EXERCISE:
Your output must match the records below character for character.

[Opening RECORDS FOR THE EXERCISE section]

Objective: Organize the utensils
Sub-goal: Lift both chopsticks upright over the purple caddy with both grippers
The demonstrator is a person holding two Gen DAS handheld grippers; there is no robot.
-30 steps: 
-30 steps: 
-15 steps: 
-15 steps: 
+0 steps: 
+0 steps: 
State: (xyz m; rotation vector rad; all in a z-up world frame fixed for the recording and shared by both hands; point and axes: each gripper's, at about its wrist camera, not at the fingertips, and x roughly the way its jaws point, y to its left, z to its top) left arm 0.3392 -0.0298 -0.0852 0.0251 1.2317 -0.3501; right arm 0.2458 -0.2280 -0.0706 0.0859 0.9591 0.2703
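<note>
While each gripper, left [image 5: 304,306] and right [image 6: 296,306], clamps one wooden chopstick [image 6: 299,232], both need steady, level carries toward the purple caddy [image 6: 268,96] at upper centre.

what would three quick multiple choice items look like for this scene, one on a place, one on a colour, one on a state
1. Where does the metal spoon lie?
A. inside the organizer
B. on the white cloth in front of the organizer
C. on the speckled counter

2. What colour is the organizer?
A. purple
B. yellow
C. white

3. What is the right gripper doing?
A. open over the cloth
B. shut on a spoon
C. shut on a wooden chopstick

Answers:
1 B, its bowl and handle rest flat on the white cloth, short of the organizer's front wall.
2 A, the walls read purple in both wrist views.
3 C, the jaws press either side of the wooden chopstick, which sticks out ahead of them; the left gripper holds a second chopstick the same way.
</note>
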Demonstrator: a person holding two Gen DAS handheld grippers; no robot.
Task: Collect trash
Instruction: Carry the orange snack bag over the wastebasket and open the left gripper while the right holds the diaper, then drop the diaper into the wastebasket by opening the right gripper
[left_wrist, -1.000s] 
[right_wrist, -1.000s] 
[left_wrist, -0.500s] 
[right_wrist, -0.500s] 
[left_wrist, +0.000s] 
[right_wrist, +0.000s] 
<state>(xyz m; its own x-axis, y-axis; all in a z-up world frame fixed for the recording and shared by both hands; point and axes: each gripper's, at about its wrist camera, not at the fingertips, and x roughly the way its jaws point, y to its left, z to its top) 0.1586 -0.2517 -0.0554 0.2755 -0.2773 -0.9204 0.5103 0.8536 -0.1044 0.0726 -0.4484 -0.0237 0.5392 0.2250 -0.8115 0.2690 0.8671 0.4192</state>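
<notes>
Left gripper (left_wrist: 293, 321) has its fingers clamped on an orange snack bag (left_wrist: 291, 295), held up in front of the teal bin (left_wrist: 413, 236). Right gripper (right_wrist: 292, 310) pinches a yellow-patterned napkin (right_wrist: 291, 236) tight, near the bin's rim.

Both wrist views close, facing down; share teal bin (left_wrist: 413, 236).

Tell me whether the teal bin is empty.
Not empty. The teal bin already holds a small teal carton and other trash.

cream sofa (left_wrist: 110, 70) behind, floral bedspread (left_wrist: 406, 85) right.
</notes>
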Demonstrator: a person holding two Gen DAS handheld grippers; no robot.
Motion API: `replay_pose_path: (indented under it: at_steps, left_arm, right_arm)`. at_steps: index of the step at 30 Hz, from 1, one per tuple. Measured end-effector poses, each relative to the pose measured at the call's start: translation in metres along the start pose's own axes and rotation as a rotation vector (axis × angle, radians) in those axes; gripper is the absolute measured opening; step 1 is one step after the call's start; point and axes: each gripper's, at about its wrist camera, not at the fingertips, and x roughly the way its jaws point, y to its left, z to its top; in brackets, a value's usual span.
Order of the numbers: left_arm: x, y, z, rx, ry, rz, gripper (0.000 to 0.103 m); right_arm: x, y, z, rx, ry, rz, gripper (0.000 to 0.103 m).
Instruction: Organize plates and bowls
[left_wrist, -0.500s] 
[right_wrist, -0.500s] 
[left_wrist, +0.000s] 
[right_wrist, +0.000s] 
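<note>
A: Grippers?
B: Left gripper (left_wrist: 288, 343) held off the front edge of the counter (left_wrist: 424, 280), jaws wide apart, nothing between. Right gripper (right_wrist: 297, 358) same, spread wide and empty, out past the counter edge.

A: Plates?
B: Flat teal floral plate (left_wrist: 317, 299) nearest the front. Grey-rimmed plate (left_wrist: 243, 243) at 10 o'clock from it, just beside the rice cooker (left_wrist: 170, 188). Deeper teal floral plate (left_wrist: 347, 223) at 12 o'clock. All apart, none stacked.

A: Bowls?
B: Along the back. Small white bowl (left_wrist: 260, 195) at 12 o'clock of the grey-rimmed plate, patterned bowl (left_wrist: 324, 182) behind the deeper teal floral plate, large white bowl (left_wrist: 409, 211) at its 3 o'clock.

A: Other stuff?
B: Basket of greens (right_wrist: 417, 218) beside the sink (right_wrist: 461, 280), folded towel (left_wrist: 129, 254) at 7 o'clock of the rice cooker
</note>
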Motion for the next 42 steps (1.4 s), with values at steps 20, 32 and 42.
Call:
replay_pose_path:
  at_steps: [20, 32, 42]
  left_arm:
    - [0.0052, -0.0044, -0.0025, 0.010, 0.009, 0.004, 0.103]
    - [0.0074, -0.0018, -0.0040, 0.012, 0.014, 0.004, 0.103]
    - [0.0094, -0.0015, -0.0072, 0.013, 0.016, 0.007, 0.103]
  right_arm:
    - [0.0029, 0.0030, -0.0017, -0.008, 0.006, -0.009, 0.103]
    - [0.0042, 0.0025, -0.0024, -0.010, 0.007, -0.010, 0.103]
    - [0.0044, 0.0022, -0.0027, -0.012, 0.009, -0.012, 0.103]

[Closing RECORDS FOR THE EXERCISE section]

WRITTEN SOLUTION:
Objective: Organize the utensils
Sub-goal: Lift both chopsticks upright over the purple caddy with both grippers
The demonstrator is a person holding two Gen DAS handheld grippers; there is no robot.
-30 steps: 
-30 steps: 
-15 steps: 
-15 steps: 
+0 steps: 
+0 steps: 
State: (xyz m; rotation vector rad; all in a z-up world frame fixed for the recording and shared by both hands; point and axes: each gripper's, at about its wrist camera, not at the fingertips, and x roughly the way its jaws point, y to its left, z to its top) left arm 0.3392 -0.0298 -0.0852 0.0251 1.2317 -0.3501; right arm 0.2458 -0.2280 -0.0706 0.0859 0.9591 0.2703
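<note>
While each gripper, left [image 5: 304,306] and right [image 6: 296,306], clamps one wooden chopstick [image 6: 299,232], both need steady, level carries toward the purple caddy [image 6: 268,96] at upper centre.

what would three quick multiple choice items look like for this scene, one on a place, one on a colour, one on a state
1. Where does the metal spoon lie?
A. inside the organizer
B. on the white cloth in front of the organizer
C. on the speckled counter

2. What colour is the organizer?
A. purple
B. yellow
C. white

3. What is the right gripper doing?
A. open over the cloth
B. shut on a spoon
C. shut on a wooden chopstick

Answers:
1 B, its bowl and handle rest flat on the white cloth, short of the organizer's front wall.
2 A, the walls read purple in both wrist views.
3 C, the jaws press either side of the wooden chopstick, which sticks out ahead of them; the left gripper holds a second chopstick the same way.
</note>
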Demonstrator: a person holding two Gen DAS handheld grippers; no robot.
Task: Collect trash
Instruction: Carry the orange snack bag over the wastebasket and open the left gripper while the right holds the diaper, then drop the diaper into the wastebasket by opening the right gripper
[left_wrist, -1.000s] 
[right_wrist, -1.000s] 
[left_wrist, -0.500s] 
[right_wrist, -0.500s] 
[left_wrist, +0.000s] 
[right_wrist, +0.000s] 
<state>(xyz m; its own x-axis, y-axis; all in a z-up world frame fixed for the recording and shared by both hands; point and axes: each gripper's, at about its wrist camera, not at the fingertips, and x roughly the way its jaws point, y to its left, z to its top) 0.1586 -0.2517 -0.0554 0.2755 -0.2773 -0.9204 0.5103 0.8536 -0.1044 0.0726 -0.4484 -0.0237 0.5392 0.2250 -0.8115 0.2690 0.8671 0.4192</state>
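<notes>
Left gripper (left_wrist: 293, 321) has its fingers clamped on an orange snack bag (left_wrist: 291, 295), held up in front of the teal bin (left_wrist: 413, 236). Right gripper (right_wrist: 292, 310) pinches a yellow-patterned napkin (right_wrist: 291, 236) tight, near the bin's rim.

Both wrist views close, facing down; share teal bin (left_wrist: 413, 236).

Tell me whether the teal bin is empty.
Not empty. The teal bin already holds a small teal carton and other trash.

cream sofa (left_wrist: 110, 70) behind, floral bedspread (left_wrist: 406, 85) right.
</notes>
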Demonstrator: a person holding two Gen DAS handheld grippers; no robot.
Motion API: `replay_pose_path: (indented under it: at_steps, left_arm, right_arm)`. at_steps: index of the step at 30 Hz, from 1, one per tuple. Measured end-effector poses, each relative to the pose measured at the call's start: translation in metres along the start pose's own axes and rotation as a rotation vector (axis × angle, radians) in those axes; gripper is the absolute measured opening; step 1 is one step after the call's start; point and axes: each gripper's, at about its wrist camera, not at the fingertips, and x roughly the way its jaws point, y to its left, z to its top; in brackets, a value's usual span.
Order of the numbers: left_arm: x, y, z, rx, ry, rz, gripper (0.000 to 0.103 m); right_arm: x, y, z, rx, ry, rz, gripper (0.000 to 0.103 m).
Instruction: Organize plates and bowls
[left_wrist, -0.500s] 
[right_wrist, -0.500s] 
[left_wrist, +0.000s] 
[right_wrist, +0.000s] 
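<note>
A: Grippers?
B: Left gripper (left_wrist: 288, 343) held off the front edge of the counter (left_wrist: 424, 280), jaws wide apart, nothing between. Right gripper (right_wrist: 297, 358) same, spread wide and empty, out past the counter edge.

A: Plates?
B: Flat teal floral plate (left_wrist: 317, 299) nearest the front. Grey-rimmed plate (left_wrist: 243, 243) at 10 o'clock from it, just beside the rice cooker (left_wrist: 170, 188). Deeper teal floral plate (left_wrist: 347, 223) at 12 o'clock. All apart, none stacked.

A: Bowls?
B: Along the back. Small white bowl (left_wrist: 260, 195) at 12 o'clock of the grey-rimmed plate, patterned bowl (left_wrist: 324, 182) behind the deeper teal floral plate, large white bowl (left_wrist: 409, 211) at its 3 o'clock.

A: Other stuff?
B: Basket of greens (right_wrist: 417, 218) beside the sink (right_wrist: 461, 280), folded towel (left_wrist: 129, 254) at 7 o'clock of the rice cooker
</note>
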Motion for the next 42 steps (1.4 s), with values at steps 20, 32 and 42.
Call:
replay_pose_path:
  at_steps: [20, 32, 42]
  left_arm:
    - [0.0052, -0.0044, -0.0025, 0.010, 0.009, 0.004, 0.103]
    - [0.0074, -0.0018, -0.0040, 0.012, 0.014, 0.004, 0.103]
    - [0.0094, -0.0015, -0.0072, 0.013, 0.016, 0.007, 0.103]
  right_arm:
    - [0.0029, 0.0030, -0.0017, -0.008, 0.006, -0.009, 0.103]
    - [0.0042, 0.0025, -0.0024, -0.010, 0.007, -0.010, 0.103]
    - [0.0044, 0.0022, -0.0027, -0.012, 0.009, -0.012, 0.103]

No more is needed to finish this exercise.